Hawley responded that “that might be impracticable. If we’re thinking again about the emergency room situation, would Dr. Francis, again, have to know when she’s in the emergency room whether this is a miscarriage, an ectopic pregnancy, or an elective abortion? This is what she does day in and day out. And so it seems like to say that, that these would run to particular plaintiffs would be missing that the FDA regulations would still be in place and permit things like mail-order abortions. They would have removed the reporting requirements.”

Commenting on the case, Live Action founder Lila Rose issued a new statement Tuesday shifting the focus back to the core questions of the case, declaring that the “FDA, the government agency responsible for safeguarding public health, has let down women and girls by abandoning safety protocols and endorsing DIY abortions without ongoing medical oversight,” and that “Federal law currently prohibits sending abortion drugs through the mail. Because the FDA’s abortion-drug regulations are unlawful under the Comstock Act, the Supreme Court must stop the Biden Administration’s abortion pill trafficking.”

Easy access to and interstate distribution of abortion pills is one of the abortion lobby’s most potent tools for perpetuating abortion-on-demand post-Roe v. Wade, which they are aggressively pursuing regardless of the risks to the women they are supposedly serving.

A 2020 open letter from a coalition of pro-life groups to then-FDA Commissioner Stephen Hahn noted that the FDA’s own adverse reporting system says the “abortion pill has resulted in over 4,000 reported adverse events since 2000, including 24 maternal deaths. Adverse events are notoriously underreported to the FDA, and as of 2016, the FDA only requires abortion pill manufacturers to report maternal deaths.”

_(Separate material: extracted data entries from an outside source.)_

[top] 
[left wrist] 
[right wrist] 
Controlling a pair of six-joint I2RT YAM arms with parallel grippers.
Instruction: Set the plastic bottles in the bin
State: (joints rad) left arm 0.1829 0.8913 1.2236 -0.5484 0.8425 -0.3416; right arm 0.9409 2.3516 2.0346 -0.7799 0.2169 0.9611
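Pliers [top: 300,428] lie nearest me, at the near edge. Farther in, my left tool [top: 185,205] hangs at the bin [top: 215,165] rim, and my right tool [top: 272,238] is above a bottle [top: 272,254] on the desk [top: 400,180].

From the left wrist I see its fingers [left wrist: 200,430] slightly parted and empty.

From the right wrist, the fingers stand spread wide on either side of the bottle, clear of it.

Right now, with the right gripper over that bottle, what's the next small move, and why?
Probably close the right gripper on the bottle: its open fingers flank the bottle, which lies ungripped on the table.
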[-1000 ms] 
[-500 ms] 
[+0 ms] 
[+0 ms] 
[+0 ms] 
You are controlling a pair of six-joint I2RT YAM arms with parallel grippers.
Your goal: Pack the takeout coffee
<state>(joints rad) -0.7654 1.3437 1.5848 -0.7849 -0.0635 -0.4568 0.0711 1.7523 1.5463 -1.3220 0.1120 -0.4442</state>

Pro-lifers warn that with the Biden administration completely eliminating requirements that abortion pills be taken in the presence of a medical professional, meaning without any medical supervision or medical support close by, those events are certain to increase. 

“A November 2021 study by Charlotte Lozier Institute scholars appeared in the peer-reviewed journal Health Services Research and Managerial Epidemiology,” wrote Catholic University of America research associate Michael New. “They analyzed state Medicaid data of over 400,000 abortions from 17 states that fund elective abortions through their Medicaid programs. They found that the rate of abortion-pill-related emergency-room visits increased over 500 percent from 2002 through 2015. The rate of emergency-room visits for surgical abortions also increased during the same time period, but by a much smaller margin.’”

In November 2022, Operation Rescue reported that a net decrease of 36 abortion facilities in 2022 led to the lowest number in almost 50 years, yet the chemical abortion business “surged” with 64 percent of new facilities built last year specializing in dispensing mifepristone and misoprostol. Citing data from the pro-abortion Guttmacher Institute, STAT says mifepristone “accounts for roughly half of all abortions in the U.S.” 

As for whether Tuesday’s questioning signals how the case will ultimately go, the current Supreme Court has delivered mixed results from a conservative perspective, despite six of its nine members having been appointed by Republican presidents, making its decisions difficult to predict.

The Court has given conservatives major victories on gun rights, environmental regulation, affirmative action, and most significantly abortion with the overturn of Roe, but it has also issued dismissive rulings on COVID-19 vaccine mandates, religious freedom, and LGBT ideology, to the point that Alito and Gorsuch have taken the rare step of criticizing Barrett and Kavanaugh for lacking the “fortitude” to resolve such issues.